Keberadaan angkong pun mulai dilirik oleh pengusaha Barat. Mereka melihat potensi angkong sebagai moda kendaraan yang mudah dan praktis di koloni-koloni mereka. Sejumlah pengusaha mulai mengajukan izin impor terhadap pemerintah Jepang, khususnya model angkong buatan Akiha. Dari sinilah, angkong mulai menyebar ke Asia.
Di Tiongkok, angkong pertama kali mendarat di Shanghai dan Hong Kong pada tahun 1874. Kedua kota tersebut memang dikenal sebagai pusat keberadaan Barat di Asia Timur. Menariknya, orang-orang di Shanghai bahkan memiliki pabrik sendiri, yang memproduksi angkong yang lebih murah dan mampu menyaingi buatan Jepang. Angkong kemudian mencapai Beijing, ibukota Dinasti Qing, pada tahun 1886.
Inggris memperkenalkan angkong kepada India melalui kota Shimla pada tahun 1880. Namun, keberadaan angkong baru menjadi populer setelah orang Tionghoa membawanya ke Kalkuta pada tahun 1914.

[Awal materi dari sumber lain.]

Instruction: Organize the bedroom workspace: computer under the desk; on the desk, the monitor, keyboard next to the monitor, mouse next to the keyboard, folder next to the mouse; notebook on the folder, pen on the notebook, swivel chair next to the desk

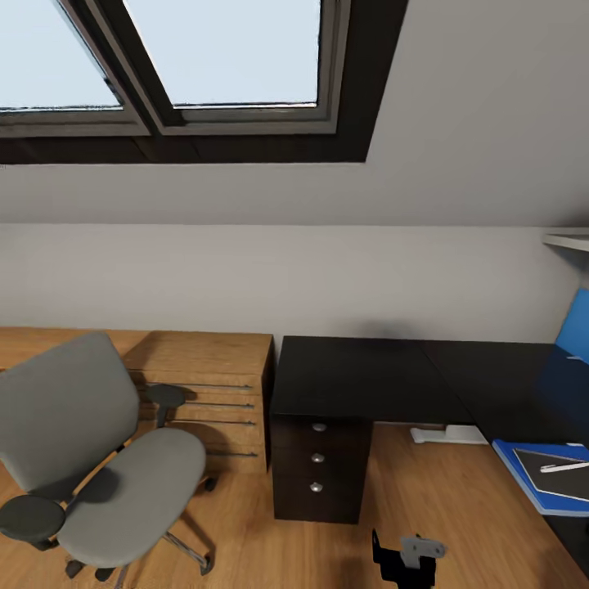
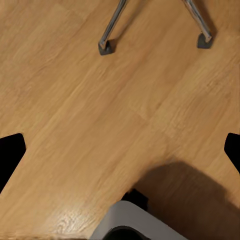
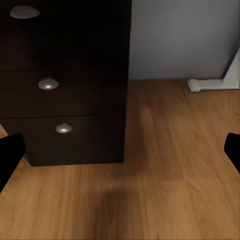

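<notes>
Nearest the camera in the head view, the right tool [image 1: 406, 558] hangs low over the wood floor [image 1: 442, 507], a black and grey bracket. In its own wrist view its dark fingertips [image 3: 10, 155] sit at opposite edges, so its jaws stand wide apart with nothing between them. The left tool [image 2: 120, 150] is spread just as wide and holds nothing, looking down at bare floor and two chrome legs of the swivel chair [image 1: 98, 458].

A little further on, the chair stands well apart from the bench [image 1: 360, 376], its seat bare. The drawer unit [image 1: 317, 466] with three round silver knobs lies straight ahead. At the right edge, the blue folder [image 1: 515, 470] lies on the bench top with the dark notebook [image 1: 564, 483] on it and the white pen [image 1: 564, 467] on the notebook. Behind the chair stands a light wooden dresser [image 1: 204, 376]; beyond it, the pale wall and the skylights [image 1: 221, 49].

What seems left is bringing the chair beside the bench. The risks: a caster chair may roll or spin away when pushed off-centre, the base may clip the drawer unit, and a hard shove could bump the bench and slide the pen off the stack.

No brand, label or writing can be read anywhere.
</notes>
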Motion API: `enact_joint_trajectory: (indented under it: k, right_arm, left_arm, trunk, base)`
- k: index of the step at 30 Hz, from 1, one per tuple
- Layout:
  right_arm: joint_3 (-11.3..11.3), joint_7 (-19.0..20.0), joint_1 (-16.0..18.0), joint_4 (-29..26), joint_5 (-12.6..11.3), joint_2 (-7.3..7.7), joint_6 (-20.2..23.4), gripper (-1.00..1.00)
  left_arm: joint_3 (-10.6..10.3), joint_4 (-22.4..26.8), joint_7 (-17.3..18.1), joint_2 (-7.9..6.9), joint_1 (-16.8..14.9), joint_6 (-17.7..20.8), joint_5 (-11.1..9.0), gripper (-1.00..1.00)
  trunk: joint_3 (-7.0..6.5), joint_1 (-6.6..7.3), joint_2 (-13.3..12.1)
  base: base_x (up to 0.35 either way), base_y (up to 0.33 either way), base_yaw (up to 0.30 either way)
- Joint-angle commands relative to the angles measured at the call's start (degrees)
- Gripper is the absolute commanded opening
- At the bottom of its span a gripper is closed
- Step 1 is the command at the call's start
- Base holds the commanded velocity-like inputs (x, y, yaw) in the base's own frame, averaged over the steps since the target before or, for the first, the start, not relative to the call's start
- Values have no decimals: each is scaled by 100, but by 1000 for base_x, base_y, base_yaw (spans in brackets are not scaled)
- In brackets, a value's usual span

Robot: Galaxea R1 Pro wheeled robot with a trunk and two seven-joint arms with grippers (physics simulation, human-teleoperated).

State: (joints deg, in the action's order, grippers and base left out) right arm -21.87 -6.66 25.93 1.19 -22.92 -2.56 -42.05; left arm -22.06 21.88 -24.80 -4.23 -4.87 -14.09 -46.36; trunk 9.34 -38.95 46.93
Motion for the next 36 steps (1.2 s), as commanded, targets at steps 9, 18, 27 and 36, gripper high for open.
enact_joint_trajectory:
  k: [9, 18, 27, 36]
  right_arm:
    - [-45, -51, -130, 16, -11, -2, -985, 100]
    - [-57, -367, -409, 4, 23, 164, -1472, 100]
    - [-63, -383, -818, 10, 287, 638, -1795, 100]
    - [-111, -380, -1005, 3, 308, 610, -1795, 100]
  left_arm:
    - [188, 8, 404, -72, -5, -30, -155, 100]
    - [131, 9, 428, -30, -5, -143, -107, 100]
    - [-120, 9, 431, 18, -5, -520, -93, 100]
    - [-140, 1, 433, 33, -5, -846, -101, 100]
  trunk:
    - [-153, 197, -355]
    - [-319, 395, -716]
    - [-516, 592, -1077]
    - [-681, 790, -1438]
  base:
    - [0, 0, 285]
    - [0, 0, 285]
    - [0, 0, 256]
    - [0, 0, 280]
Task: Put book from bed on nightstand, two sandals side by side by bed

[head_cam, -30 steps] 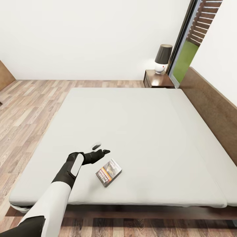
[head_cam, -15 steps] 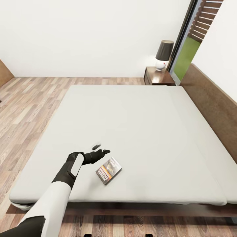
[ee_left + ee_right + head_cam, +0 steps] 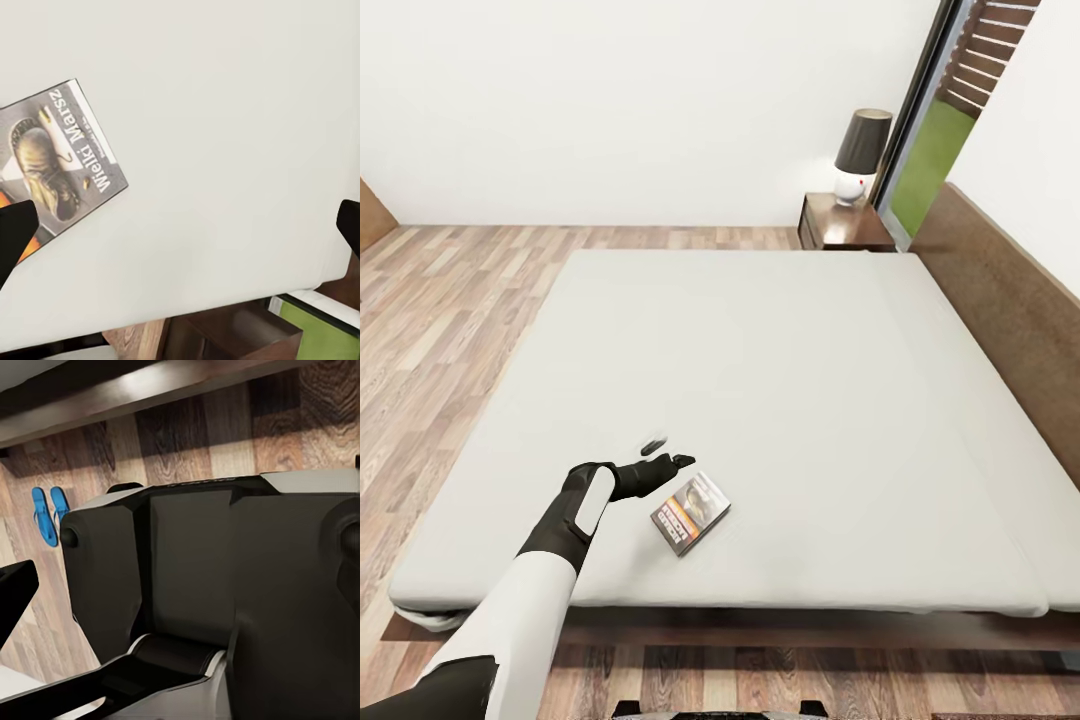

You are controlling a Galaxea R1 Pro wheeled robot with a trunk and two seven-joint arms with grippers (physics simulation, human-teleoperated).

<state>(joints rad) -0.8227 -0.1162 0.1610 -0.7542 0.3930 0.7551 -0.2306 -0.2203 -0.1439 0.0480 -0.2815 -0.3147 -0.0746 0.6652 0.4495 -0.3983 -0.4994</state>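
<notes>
The book (image 3: 690, 513) lies flat on the pale grey mattress of the bed (image 3: 780, 370), close to its near edge. My left gripper (image 3: 668, 452) hovers open just to the left of and beyond the book, not touching it. In the left wrist view the book (image 3: 58, 159) lies near one dark fingertip (image 3: 13, 234), and the left gripper (image 3: 180, 229) spans bare mattress. The nightstand (image 3: 842, 226) stands at the bed's far right corner. Two blue sandals (image 3: 47, 514) lie side by side on the wood floor in the right wrist view. One right fingertip (image 3: 13, 589) shows at the frame's edge, jaws apart.
A dark-shaded lamp (image 3: 860, 150) stands on the nightstand, beside the tall window (image 3: 930, 150). The brown headboard (image 3: 1005, 300) runs along the bed's right side. Wood floor (image 3: 440, 320) stretches to the bed's left. My dark base (image 3: 217, 577) sits in front of the right wrist camera.
The head camera has shifted slightly, so the bed sits a little differently in the picture. My left gripper and the book keep the same places relative to each other.
</notes>
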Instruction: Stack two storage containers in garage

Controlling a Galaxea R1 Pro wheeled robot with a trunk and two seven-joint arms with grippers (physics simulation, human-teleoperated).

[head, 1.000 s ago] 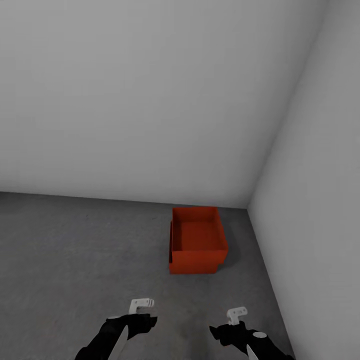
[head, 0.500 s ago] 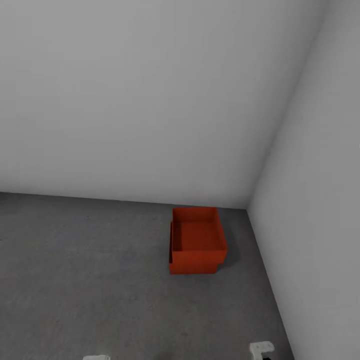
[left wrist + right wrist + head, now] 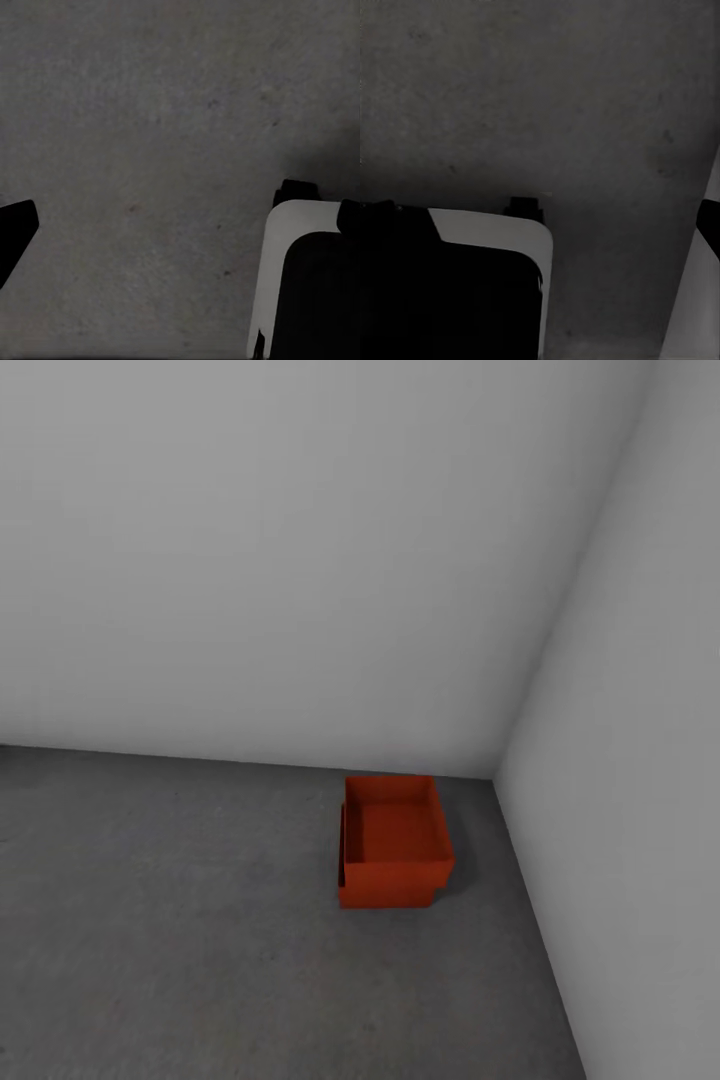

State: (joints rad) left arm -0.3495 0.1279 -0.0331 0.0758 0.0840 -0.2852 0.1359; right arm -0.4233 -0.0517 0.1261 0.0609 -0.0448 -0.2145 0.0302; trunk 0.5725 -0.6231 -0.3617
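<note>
The two storage containers stand stacked on the garage's dark grey floor (image 3: 180,920), close to the corner of the white walls. The upper container (image 3: 398,832) sits in the lower container (image 3: 386,894), shifted slightly right, so the lower one's left wall shows beside it. Both are orange-red, open-topped and empty as far as I can see. In the left wrist view my left gripper (image 3: 180,232) hangs open over bare concrete, one dark fingertip (image 3: 15,232) at the frame's edge. My right gripper (image 3: 544,225) is also open above the floor, holding nothing.
White walls meet in a corner (image 3: 500,770) just behind and right of the stack. A white and black part of my own body (image 3: 307,285) shows near the left gripper, and a similar part (image 3: 472,285) near the right. Open concrete stretches left of the containers.
Both arms have dropped down out of the head view's lower edge. The stacked containers and the camera have stayed put.
</note>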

"Pada awalnya, orang Tionghoa menggunakan angkong untuk membawa sembako," tulis Shirren Hyrapiet dan Alyson L. Greiner dalam artikel Calcutta's Hand-Pulled Rickshaws: Cultural Politics and Place Making in A Globalizing City. Mereka melanjutkan, bahwa orang Tionghoa "kemudian memohon izin kepada pemerintah untuk menggunakan angkong sebagai sarana angkutan orang."

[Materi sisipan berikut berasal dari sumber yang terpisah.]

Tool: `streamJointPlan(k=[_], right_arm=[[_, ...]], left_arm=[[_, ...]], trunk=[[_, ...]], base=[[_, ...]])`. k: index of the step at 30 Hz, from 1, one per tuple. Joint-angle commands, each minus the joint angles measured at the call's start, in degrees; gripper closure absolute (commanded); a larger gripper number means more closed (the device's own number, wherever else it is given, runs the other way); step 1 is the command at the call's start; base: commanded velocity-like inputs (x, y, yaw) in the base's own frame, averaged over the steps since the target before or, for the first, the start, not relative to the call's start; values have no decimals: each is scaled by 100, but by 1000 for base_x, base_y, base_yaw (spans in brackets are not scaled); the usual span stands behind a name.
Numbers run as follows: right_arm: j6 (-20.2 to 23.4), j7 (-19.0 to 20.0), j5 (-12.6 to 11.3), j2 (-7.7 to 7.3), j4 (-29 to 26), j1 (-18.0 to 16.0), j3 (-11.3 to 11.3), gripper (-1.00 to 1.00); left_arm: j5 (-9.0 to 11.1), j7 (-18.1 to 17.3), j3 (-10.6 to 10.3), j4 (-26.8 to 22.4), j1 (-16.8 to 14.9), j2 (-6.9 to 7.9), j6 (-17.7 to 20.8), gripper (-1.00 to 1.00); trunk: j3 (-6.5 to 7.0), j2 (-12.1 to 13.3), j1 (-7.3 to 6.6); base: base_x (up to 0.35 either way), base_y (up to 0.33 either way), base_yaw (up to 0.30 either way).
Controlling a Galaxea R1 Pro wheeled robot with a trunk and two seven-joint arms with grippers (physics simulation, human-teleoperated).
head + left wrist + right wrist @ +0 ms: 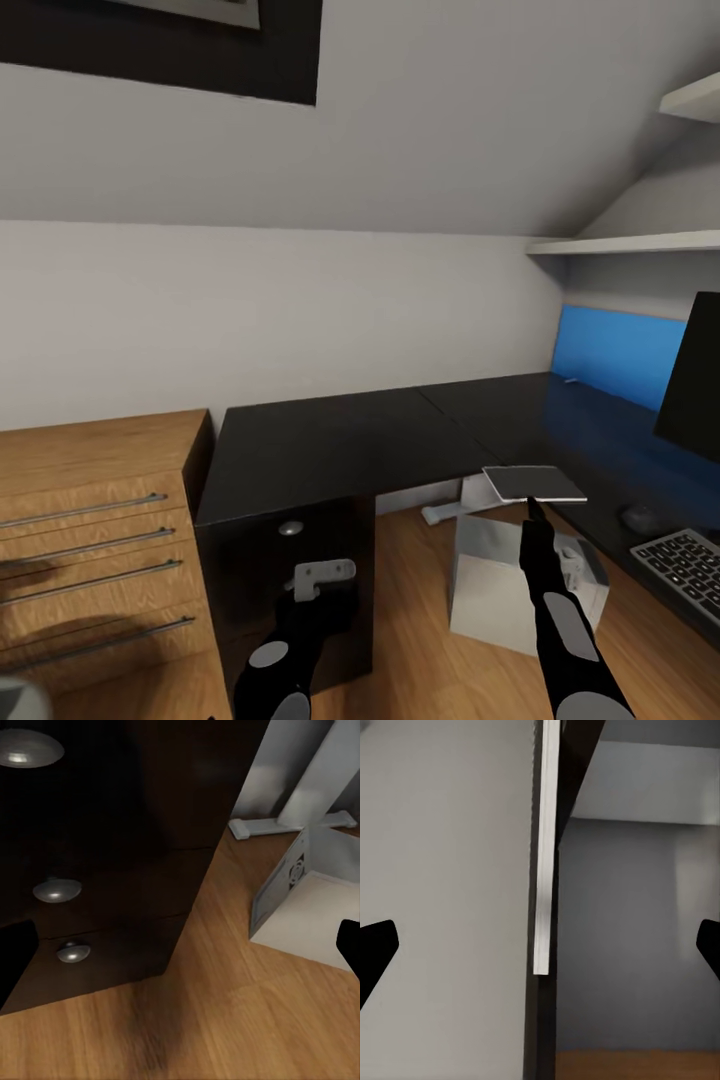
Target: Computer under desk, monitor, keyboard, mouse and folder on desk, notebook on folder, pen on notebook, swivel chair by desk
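The right gripper (532, 503) is raised just under the notebook (534, 483), which lies flat on the inner edge of the black bench (340, 440). I cannot tell if it holds the notebook. The left gripper (322, 577) hangs low by the dark drawers (285, 580), wide open and holding nothing. The grey computer (500, 590) stands on the wood floor (410, 640) under the bench. The keyboard (685, 565) and monitor (695, 385) sit on the bench. A blue folder (612, 352) leans on the wall.

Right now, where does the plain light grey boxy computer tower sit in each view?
Head view: computer on floor beside black desk.
Left wrist view: computer beside dark drawer pedestal.
Right wrist view: cannot tell.
Shared landmark: wood floor.
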Motion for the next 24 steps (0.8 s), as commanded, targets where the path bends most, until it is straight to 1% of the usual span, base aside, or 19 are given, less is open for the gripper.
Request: streamJointPlan(k=[1,4,10,13,16,21,24], right_arm=[[4,29,-56,-2,2,-5,-14,-100],[4,28,-56,-9,3,-5,-15,-100],[4,27,-56,-12,3,-5,-16,-100],[4,22,-54,-12,5,-5,-16,-100],[4,20,-51,-12,7,-5,-16,-100],[4,19,-48,-12,7,-5,-16,-100],[4,19,-48,-12,7,-5,-16,-100]], left_arm=[[42,52,-10,-7,-6,1,10,-100],[42,54,-16,-3,-7,4,10,-100],[42,55,-19,2,-6,2,12,-100],[37,55,-26,2,-8,1,11,-100],[30,55,-65,2,-8,4,13,-100],[25,55,-98,2,-7,1,13,-100],[18,55,-104,2,-3,5,10,-100]], trunk=[[-6,-3,0],[-6,-3,0],[-6,-3,0],[-6,-3,0],[-6,-3,0],[-6,-3,0],[-6,-3,0]], base=[[203,1,0],[183,0,0],[76,4,0],[219,45,0],[165,26,0],[61,7,0],[212,1,0]])
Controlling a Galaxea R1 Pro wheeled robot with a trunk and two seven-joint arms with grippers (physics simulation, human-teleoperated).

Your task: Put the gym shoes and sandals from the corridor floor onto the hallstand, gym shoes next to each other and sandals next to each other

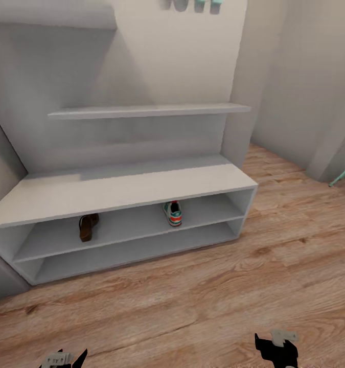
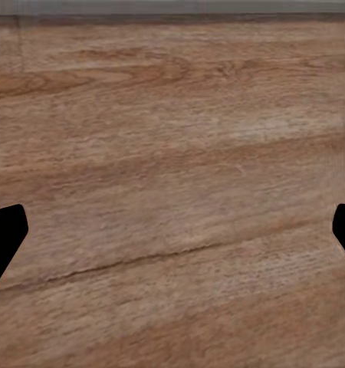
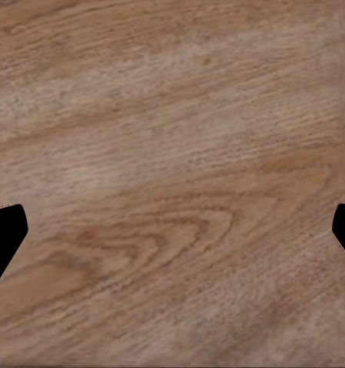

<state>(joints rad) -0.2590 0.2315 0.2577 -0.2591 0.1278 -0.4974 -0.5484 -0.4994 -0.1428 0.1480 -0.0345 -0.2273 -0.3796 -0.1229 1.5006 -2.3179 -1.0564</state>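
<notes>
The hallstand (image 1: 116, 189) stands ahead in the head view, a pale-grey low bench with two open shelf levels. On its upper shelf level sits one brown sandal (image 1: 88, 226) towards the left and one white gym shoe (image 1: 173, 213) with green stripe and orange-red heel towards the right. My left gripper (image 1: 65, 359) and right gripper (image 1: 277, 347) hang low at the near edge, over the corridor floor (image 1: 203, 301). Each wrist view looks down on bare wood, with black fingertips (image 2: 4, 238) (image 3: 4, 241) far apart and nothing between them.
A floating shelf (image 1: 146, 110) hangs on the wall above the bench, with teal letters (image 1: 195, 5) at the top edge. A wall corner (image 1: 238, 128) stands right of the rack, and a teal bar (image 1: 343, 175) pokes in at far right. Wood floor stretches in front.
</notes>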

Angkong juga menemui popularitas di Singapura. Pertama kali diperkenalkan pada 1880, angkong mengalahkan popularitas gharry (kereta kuda) yang sempat mendominasi jalanan sang Kota Singa. Jumlah angkong yang teregistrasi mencapai 29.646 unit pada tahun 1922.
Di Indonesia, jejak angkong yang paling mencolok dapat ditelusuri di Medan. "Penarik angkong adalah salah satu pekerjaan orang Tionghoa di Medan tempo dulu," cuit Azmi Abubakar, pendiri Museum Pustaka Peranakan Tionghoa, di Twitter. Oleh karena itulah, orang Indonesia juga menyebut kendaraan ini dengan nama lancia atau langca, yang berasal dari bahasa Hokkian. Sayangnya, belum ada penelitian lebih lanjut tentang keberadaan angkong di Indonesia.